Other aspects of Musicality discussed in the first part of the book are Audiation and Active Listening. Audiation is being able to intentionally hear music in your head that is not otherwise present where you are - reading some kind of sheet music and “hearing” it without an instrument (or singing), or imagining music that you might then write (composition or improvisation) or even just imagining a recording or performance you heard but isn’t playing right now. I’ve been having fun lately taking some of my duet parts I’ve created for songs I sing in the car on my own, and instead of singing them, trying to hear them only in my head with the actual track playing in audio, and see how well I can convince myself that I’m actually hearing my harmony part for real. It doesn’t sound quite integrated but I can hear it as part of the overall listening experience (I do this version when I’m listening at home, not while I’m actually driving!). Every year when I go visit my parents over the holidays (having just come back from that this year as I write this), we have a family tradition of singing Christmas songs in the car together which we’ve been doing since I was a kid. Several of the songs we sing have karaoke tracks that I’ve heard many times, and I’ve noticed before that when I sing those songs without the track playing, I still hear a version of the track playing in my head helping me keep the proper beat and stay on pitch and fill in some of the rhythm section elements. This year I made a conscious effort to focus on that and hear how much of the track I could recreate while I sang the songs. Both of these are versions of Audiation, and this book talks about both why it’s important and useful to develop this skill, and some ideas for how to begin working on that if you’ve never tried it before intentionally.

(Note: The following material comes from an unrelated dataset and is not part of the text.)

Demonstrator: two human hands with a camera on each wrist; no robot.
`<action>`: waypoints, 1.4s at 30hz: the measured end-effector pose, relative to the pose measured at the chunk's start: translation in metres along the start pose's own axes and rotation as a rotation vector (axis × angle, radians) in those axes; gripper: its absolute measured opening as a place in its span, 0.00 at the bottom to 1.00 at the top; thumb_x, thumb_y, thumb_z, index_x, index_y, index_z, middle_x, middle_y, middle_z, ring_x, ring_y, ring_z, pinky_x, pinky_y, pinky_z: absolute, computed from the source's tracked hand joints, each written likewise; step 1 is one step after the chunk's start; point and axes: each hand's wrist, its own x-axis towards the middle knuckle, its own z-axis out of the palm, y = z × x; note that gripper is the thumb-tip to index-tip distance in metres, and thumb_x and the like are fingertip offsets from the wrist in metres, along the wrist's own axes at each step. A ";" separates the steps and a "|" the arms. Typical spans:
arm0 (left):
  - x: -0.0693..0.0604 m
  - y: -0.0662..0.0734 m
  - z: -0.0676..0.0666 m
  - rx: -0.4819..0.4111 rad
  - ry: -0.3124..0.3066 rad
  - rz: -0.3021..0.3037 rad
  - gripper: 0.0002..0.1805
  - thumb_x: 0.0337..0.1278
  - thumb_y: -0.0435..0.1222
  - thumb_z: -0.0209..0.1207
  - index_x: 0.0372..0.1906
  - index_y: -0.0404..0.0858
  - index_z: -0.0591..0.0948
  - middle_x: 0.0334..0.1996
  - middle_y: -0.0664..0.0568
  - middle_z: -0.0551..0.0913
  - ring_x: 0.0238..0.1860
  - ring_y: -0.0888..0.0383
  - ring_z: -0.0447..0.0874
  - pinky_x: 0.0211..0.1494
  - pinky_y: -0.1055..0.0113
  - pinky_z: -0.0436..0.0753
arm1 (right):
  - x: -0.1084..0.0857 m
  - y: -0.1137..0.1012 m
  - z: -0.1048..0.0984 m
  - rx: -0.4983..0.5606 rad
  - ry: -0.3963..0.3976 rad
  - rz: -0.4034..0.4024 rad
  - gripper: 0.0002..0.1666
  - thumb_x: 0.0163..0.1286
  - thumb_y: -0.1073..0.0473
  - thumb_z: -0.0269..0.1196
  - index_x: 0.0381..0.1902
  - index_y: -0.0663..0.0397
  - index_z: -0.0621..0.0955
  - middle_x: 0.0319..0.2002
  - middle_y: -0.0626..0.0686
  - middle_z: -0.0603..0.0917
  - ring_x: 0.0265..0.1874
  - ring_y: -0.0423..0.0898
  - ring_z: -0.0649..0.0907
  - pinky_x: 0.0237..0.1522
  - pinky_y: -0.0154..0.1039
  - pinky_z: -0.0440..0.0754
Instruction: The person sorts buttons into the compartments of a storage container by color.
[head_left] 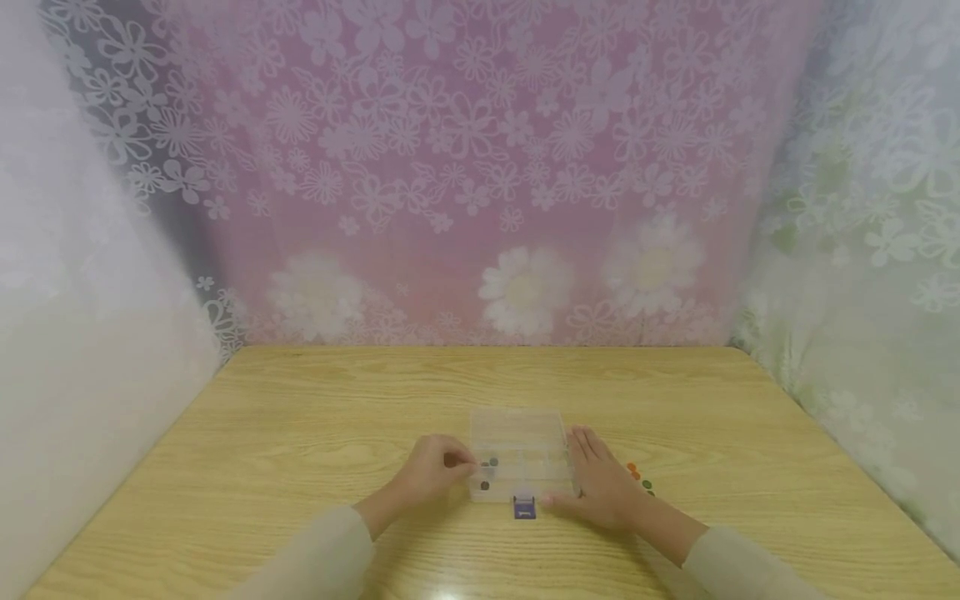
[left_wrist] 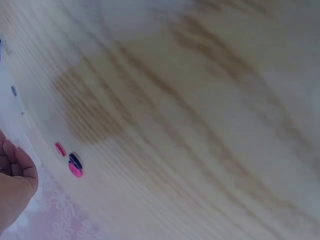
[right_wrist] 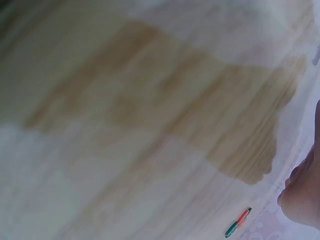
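Observation:
In the head view a clear plastic box [head_left: 534, 485] with dividers stands on the table, its lid [head_left: 516, 427] tipped open at the back and a purple latch [head_left: 525, 507] at its front. Dark buttons [head_left: 485, 486] lie in its left part. My left hand [head_left: 431, 471] pinches the box's left wall with thumb and forefinger; the other fingers are curled. Along the right wall lies my right hand [head_left: 600, 483], fingers straight, with the thumb near the front edge. In the left wrist view, a pink button [left_wrist: 75, 169], a black button [left_wrist: 75, 160] and a red button [left_wrist: 60, 149] lie near that hand.
Orange buttons [head_left: 632, 468] and green buttons [head_left: 647, 484] lie on the wooden table [head_left: 315, 433] right of my right hand. Flowered curtains [head_left: 465, 167] hang behind the table's back edge and along both sides.

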 end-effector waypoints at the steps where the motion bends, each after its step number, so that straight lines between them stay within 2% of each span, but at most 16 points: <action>1: -0.001 -0.001 -0.001 0.003 0.007 0.005 0.05 0.55 0.31 0.60 0.30 0.34 0.85 0.31 0.48 0.85 0.32 0.60 0.78 0.35 0.75 0.76 | 0.000 0.000 0.000 0.001 0.000 0.003 0.61 0.60 0.26 0.51 0.68 0.75 0.51 0.70 0.72 0.50 0.71 0.66 0.49 0.70 0.57 0.51; 5: -0.003 -0.006 -0.007 0.017 0.022 0.001 0.05 0.56 0.32 0.60 0.31 0.35 0.85 0.31 0.48 0.85 0.33 0.60 0.79 0.36 0.75 0.77 | -0.002 0.001 -0.001 0.009 0.005 0.012 0.62 0.59 0.26 0.51 0.68 0.75 0.51 0.70 0.72 0.50 0.70 0.66 0.50 0.70 0.58 0.51; 10: -0.007 -0.013 -0.015 0.025 0.039 -0.021 0.04 0.55 0.31 0.60 0.30 0.35 0.84 0.30 0.49 0.85 0.29 0.65 0.76 0.31 0.77 0.75 | -0.001 0.003 0.001 -0.009 0.013 0.013 0.63 0.58 0.23 0.49 0.68 0.74 0.52 0.70 0.71 0.49 0.71 0.65 0.50 0.71 0.56 0.51; 14: -0.012 -0.020 -0.022 0.010 0.048 -0.025 0.05 0.55 0.32 0.60 0.31 0.33 0.84 0.30 0.47 0.85 0.26 0.66 0.75 0.29 0.77 0.76 | 0.000 0.004 0.002 -0.008 0.013 0.015 0.64 0.57 0.23 0.49 0.68 0.73 0.52 0.70 0.70 0.49 0.71 0.64 0.49 0.71 0.56 0.51; 19: -0.020 -0.032 -0.029 -0.017 0.047 -0.064 0.06 0.55 0.33 0.60 0.32 0.32 0.83 0.31 0.45 0.85 0.25 0.64 0.78 0.28 0.77 0.78 | 0.001 0.004 0.003 -0.003 0.013 0.014 0.64 0.57 0.23 0.49 0.68 0.73 0.52 0.70 0.70 0.50 0.71 0.64 0.49 0.71 0.57 0.51; 22: -0.025 -0.040 -0.033 -0.018 0.049 -0.040 0.07 0.54 0.33 0.61 0.31 0.31 0.83 0.31 0.44 0.85 0.27 0.62 0.80 0.31 0.77 0.79 | 0.001 0.003 0.003 -0.003 0.009 0.014 0.64 0.57 0.23 0.49 0.68 0.73 0.52 0.70 0.70 0.50 0.71 0.64 0.49 0.71 0.56 0.51; 26: -0.030 -0.046 -0.040 -0.008 0.033 -0.012 0.06 0.54 0.32 0.60 0.30 0.31 0.83 0.31 0.45 0.85 0.30 0.63 0.81 0.35 0.78 0.78 | 0.002 0.003 0.003 0.000 0.003 0.015 0.63 0.58 0.23 0.49 0.68 0.73 0.52 0.70 0.70 0.49 0.71 0.64 0.49 0.71 0.56 0.51; 29: -0.034 -0.047 -0.044 -0.006 0.012 -0.032 0.06 0.54 0.32 0.60 0.30 0.32 0.83 0.32 0.45 0.85 0.31 0.62 0.81 0.37 0.77 0.79 | 0.002 0.003 0.002 0.002 0.001 0.011 0.63 0.58 0.24 0.50 0.68 0.74 0.52 0.70 0.71 0.50 0.71 0.65 0.49 0.71 0.57 0.51; 34: -0.039 -0.048 -0.046 -0.045 -0.019 -0.074 0.06 0.54 0.32 0.61 0.30 0.31 0.83 0.32 0.44 0.85 0.33 0.55 0.84 0.40 0.69 0.83 | 0.001 0.003 0.002 -0.001 0.007 0.010 0.63 0.58 0.24 0.50 0.68 0.75 0.52 0.70 0.72 0.50 0.71 0.65 0.50 0.70 0.57 0.51; 40: -0.041 -0.050 -0.046 -0.092 -0.051 -0.104 0.05 0.52 0.30 0.61 0.30 0.30 0.82 0.27 0.44 0.86 0.27 0.60 0.83 0.32 0.76 0.80 | 0.001 0.002 0.002 -0.004 0.013 0.001 0.63 0.59 0.25 0.50 0.67 0.76 0.52 0.70 0.72 0.50 0.70 0.66 0.50 0.70 0.57 0.51; 42: -0.041 -0.050 -0.046 -0.073 -0.049 -0.107 0.04 0.51 0.30 0.62 0.29 0.31 0.82 0.25 0.45 0.85 0.25 0.62 0.82 0.29 0.77 0.78 | 0.001 0.001 0.002 -0.005 0.013 0.004 0.63 0.59 0.25 0.50 0.68 0.76 0.52 0.70 0.72 0.50 0.70 0.66 0.50 0.70 0.57 0.51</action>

Active Listening is where you listen to a recording or performance and “listen with a question in mind” (as they say). Something I find I share with many other composers I’ve talked to is the difficulty of listening to music without analysing it mentally. At least subconsciously, I’m always aware of some of the technical aspects of any musical sound (and some non-musical sounds) in my environment. That can be harmony (what chord progression they are using), timbre (which instruments are playing at any given time and how they are being used), rhythm (what meter are we in, and is there a groove or not? If so, is it straight, swung, or does it involve cross-rhythm?), form (what are the sections of the piece, does it fit any “standard” form (either classical or “pop” song form), how do they transition between sections, can you guess what comes next?). They mention many of these elements, and a few others, in that chapter. I find I don’t necessarily actually “ask” these questions. At this point, I’m just aware of what is happening in the music in those terms. Sometimes I’m consciously aware of these elements, other times it’s in the background of my mind to be summoned if something particularly interesting starts happening, but it’s always happening somewhere. My mother did not want me to listen to music for the first several years I was driving a car because she was afraid it would distract me from driving! Back then it probably would have, but at least since I’ve been in LA I’ve been able to listen and drive at the same time just fine. The Active Listening chapter has probably been my favorite so far in this book, or at least those are the exercises I’ve enjoyed the most in the first few weeks I’ve been reading this book.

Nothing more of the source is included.